На следующий день был принят приказ по тылу 56-й армии № 036, в котором отмечалось: «Военному совету 56 армии стало известно, что в ряде частей и соединений армии командование и санитарная служба вопросам выноса раненых с поля боя и дальнейшей эвакуации достаточного внимания не уделяют. В результате раненые очень долго задерживаются на передовых позициях в холодных, неприспособленных для этого помещениях, не получая соответствующей медицинской помощи и необходимого питания».

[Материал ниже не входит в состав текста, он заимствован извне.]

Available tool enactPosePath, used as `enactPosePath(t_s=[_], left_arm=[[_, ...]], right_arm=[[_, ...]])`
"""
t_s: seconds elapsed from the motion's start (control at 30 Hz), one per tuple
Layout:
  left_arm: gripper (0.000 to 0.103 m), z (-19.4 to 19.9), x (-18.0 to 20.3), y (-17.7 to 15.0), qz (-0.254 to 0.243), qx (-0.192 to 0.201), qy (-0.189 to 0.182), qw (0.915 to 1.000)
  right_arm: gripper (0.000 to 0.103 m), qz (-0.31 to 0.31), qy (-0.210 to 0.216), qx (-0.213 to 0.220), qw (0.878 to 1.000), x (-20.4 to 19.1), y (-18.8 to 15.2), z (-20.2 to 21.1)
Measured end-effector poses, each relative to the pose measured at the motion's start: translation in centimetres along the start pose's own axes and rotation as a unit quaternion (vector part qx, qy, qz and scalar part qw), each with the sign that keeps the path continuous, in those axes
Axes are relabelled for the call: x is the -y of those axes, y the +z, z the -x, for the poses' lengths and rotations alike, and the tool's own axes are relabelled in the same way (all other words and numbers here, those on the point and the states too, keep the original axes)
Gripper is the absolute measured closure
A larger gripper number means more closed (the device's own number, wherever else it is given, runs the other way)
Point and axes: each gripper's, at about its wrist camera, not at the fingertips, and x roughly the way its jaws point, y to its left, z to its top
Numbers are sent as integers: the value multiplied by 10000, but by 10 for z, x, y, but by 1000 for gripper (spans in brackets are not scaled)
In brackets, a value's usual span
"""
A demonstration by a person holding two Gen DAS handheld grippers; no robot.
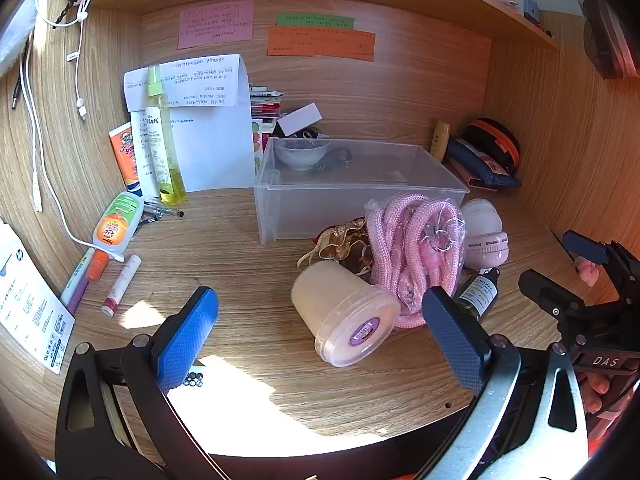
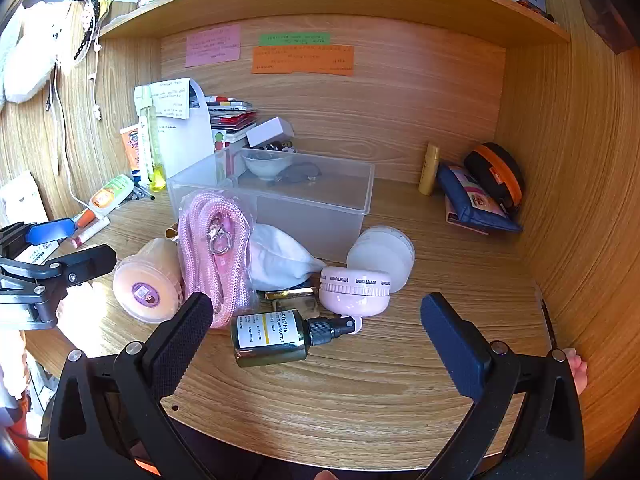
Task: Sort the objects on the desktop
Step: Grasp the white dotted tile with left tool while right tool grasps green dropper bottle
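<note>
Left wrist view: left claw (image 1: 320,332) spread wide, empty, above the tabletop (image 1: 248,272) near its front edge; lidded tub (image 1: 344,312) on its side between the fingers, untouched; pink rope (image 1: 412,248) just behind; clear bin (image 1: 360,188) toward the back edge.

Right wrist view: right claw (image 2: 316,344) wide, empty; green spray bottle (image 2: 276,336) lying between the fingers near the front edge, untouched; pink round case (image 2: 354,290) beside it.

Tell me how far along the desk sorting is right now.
Barely started. The clear bin looks empty. Nothing is in hand: the left tongs and right tongs are both open. Still loose on the desk: the tipped tub, pink rope bag, green spray bottle and pink fan.
</note>
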Motion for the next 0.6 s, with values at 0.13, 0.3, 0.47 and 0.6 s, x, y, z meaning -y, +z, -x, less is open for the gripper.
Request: enactPosePath(t_s=[0.13, 0.3, 0.47, 0.6], left_arm=[[0, 0, -6, -2, -32, -33, -56, 10000], [0, -4, -23, -7, 82, -133, -98, 9998], [0, -10, -48, -18, 216, -362, -45, 9991], [0, -15, -64, -30, 261, -555, 113, 9981]], right_arm=[[0, -21, 5, 1, 10000, 5, -2, -2], [0, -161, 113, -21, 9998, 11, -3, -7], [0, -251, 113, -25, 9996, 19, -6, -13], [0, -377, 115, -110, 9992, 29, -8, -21]])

В ходе расследования сложившейся ситуации специальными комиссиями выяснилось, что с поля боя вынос раненых, как правило, производился своевременно. Правда, «были случаи, когда на поле боя раненые оставались по 12 часов, но в основном это было из-за губительного огня противника: раненые сами отказывались ползти и предпочитали дожидаться вечерней темноты». Из батальонных и полковых эвакуационных пунктов вывоз также производился своевременно, а главные «пробки» возникали на дивизионном уровне — в 424-м медсанбате 353-й стрелковой дивизии, 425-м медсанбате 343-й стрелковой дивизии и других медсанбатах. Особенно тяжелое положение сложилось в 429-м медсанбате 347-й стрелковой дивизии, где одновременно скапливалось сразу до 700 раненых.
429-й медико-санитарный батальон (командир — врач 2-го ранга В.А. Фокин, комиссар — старший политрук Г.М. Меретяков) обслуживал 347-ю стрелковую и 62-ю кавалерийскую дивизии, 16-ю и 78-ю стрелковые бригады, частично 64-ю и 70-ю кавалерийские дивизии. До 1 декабря он располагался в станице Ольгинской, а затем передислоцировался в Чалтырь, в здание МТС, где было сосредоточено около 100 раненых. Они не имели ни медицинского обслуживания, ни питания, находились в холодном помещении около 2 суток. В домах в Чалтыре к моменту прибытия медсанбата уже находились раненые и больные без соответствующего питания и медицинского обслуживания в течение 3—4 дней. Питались они только за счет населения. 429-й медсанбат эвакуировал раненых и больных в полевой передвижной госпиталь, располагавшийся в музыкальном училище по улице Энгельса в Ростове-на-Дону, и 3 декабря перебрался в Синявку. Здесь в 6 домах находилось до 200 человек без медицинского обслуживания и питания в течение периода до 12 суток. Медицинскую помощь оказывала им женщина-фельдшер, проживавшая в Синявке. Больные и раненые находились на станции и в момент захвата ее немецкими войсками.